Il faut dire que l'islandais n'est pas un inconnu total. Enfin si. Enfin moi je ne le connaissais pas mais il a déjà eu son petit succès. Quelques bons bouquins parfois primés, souvent vendus en de nombreux exemplaires.
Dans ce roman, ce n'est pas tant l'enquête du commissaire Erlendur que l'on suit, c'est sa vie. Esprit de famille chaotique, souvenirs d'un Reykjavik moins tentaculaire et d'une Islande moins urbanisée, autant de choses qui se lient avec cette enquête sur des ossements datant de la seconde guerre mondiale.
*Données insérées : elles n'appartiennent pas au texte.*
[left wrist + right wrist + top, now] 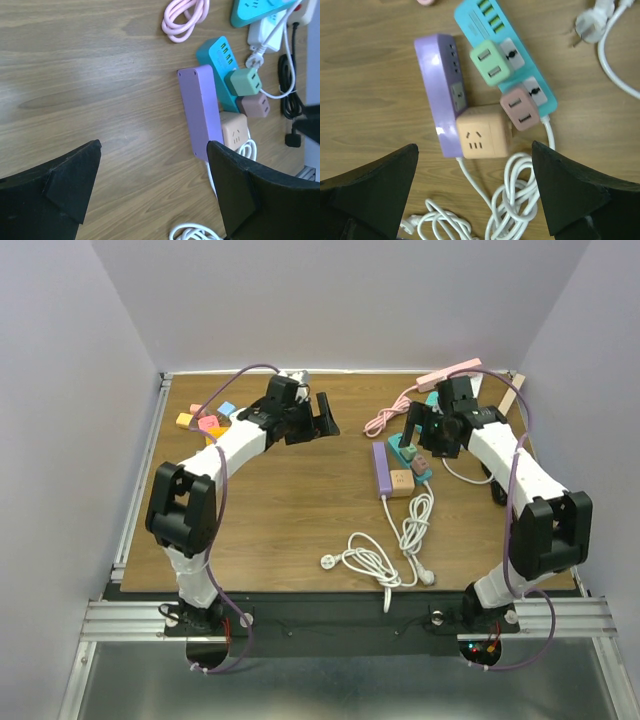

On est ballotté alternativement entre les deux histoires écartées d'un demi-siècle d'une famille sous le joug d'un père tyrannique et d'un policier vaguement paumé.
Autant j'ai eu du mal à accrocher au départ, autant j'ai dévoré les derniers chapitres. Et c'est bien là qu'est le talent d'Indridason: imbriquer ces deux histoires dont on sait que les dénouements respectifs auront un lien, faire avancer parallèlement deux lignes du temps, les accélérer et les ralentir simultanément tout en laissant approcher une fin que l'on sait inéluctable mais dont les circonstances restent inconnues.
Le seul petit bémol pour moi porte sur les 7 dernières lignes. Je l'avais vu venir 200 pages avant, mais je me console en ayant trépigné et cogité les 296 pages précédentes. C'est noir, violent, touchant et surtout fantastiquement bien écrit et pas trop égratigné par la traduction. Pour ceux qui connaissent, ça me rappelle Necropolis de Herbert Lieberman.